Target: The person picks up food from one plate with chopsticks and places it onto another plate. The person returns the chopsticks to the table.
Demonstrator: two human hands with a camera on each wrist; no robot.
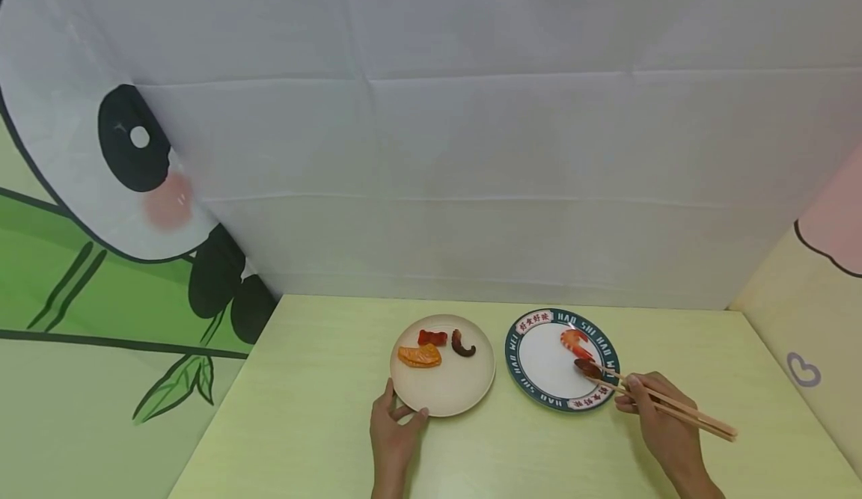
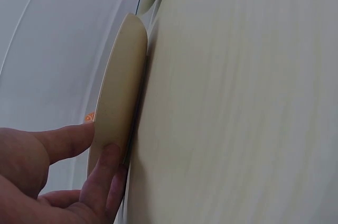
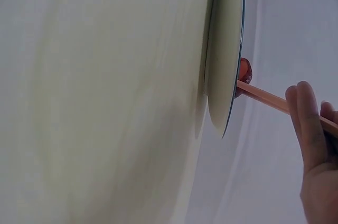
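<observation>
My right hand (image 1: 663, 417) holds a pair of wooden chopsticks (image 1: 694, 414). Their tips are at a dark reddish-brown food piece (image 1: 589, 369) over the right side of a white plate (image 1: 545, 364) with a dark green lettered rim. Just behind that piece lies an orange-and-white shrimp (image 1: 575, 342). On the left, my left hand (image 1: 396, 433) grips the near-left rim of a cream plate (image 1: 451, 396), thumb and fingers against its edge, also seen in the left wrist view. This plate carries a red piece (image 1: 432, 337), an orange wedge-like piece (image 1: 419, 356) and a dark curled piece (image 1: 465, 345).
Both plates stand side by side on a pale yellow-green table (image 1: 303, 409), near its far edge. Behind rises a creased white sheet (image 1: 471, 147). A cartoon-painted wall (image 1: 81, 289) flanks the left, and a pale wall (image 1: 795, 312) the right.
</observation>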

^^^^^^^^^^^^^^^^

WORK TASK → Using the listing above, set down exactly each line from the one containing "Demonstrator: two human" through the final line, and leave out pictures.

WRITTEN ANSWER →
Demonstrator: two human hands with a camera on each wrist; no robot.
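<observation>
My right hand (image 1: 663, 417) holds a pair of wooden chopsticks (image 1: 694, 414). Their tips are at a dark reddish-brown food piece (image 1: 589, 369) over the right side of a white plate (image 1: 545, 364) with a dark green lettered rim. Just behind that piece lies an orange-and-white shrimp (image 1: 575, 342). On the left, my left hand (image 1: 396, 433) grips the near-left rim of a cream plate (image 1: 451, 396), thumb and fingers against its edge, also seen in the left wrist view. This plate carries a red piece (image 1: 432, 337), an orange wedge-like piece (image 1: 419, 356) and a dark curled piece (image 1: 465, 345).
Both plates stand side by side on a pale yellow-green table (image 1: 303, 409), near its far edge. Behind rises a creased white sheet (image 1: 471, 147). A cartoon-painted wall (image 1: 81, 289) flanks the left, and a pale wall (image 1: 795, 312) the right.
</observation>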

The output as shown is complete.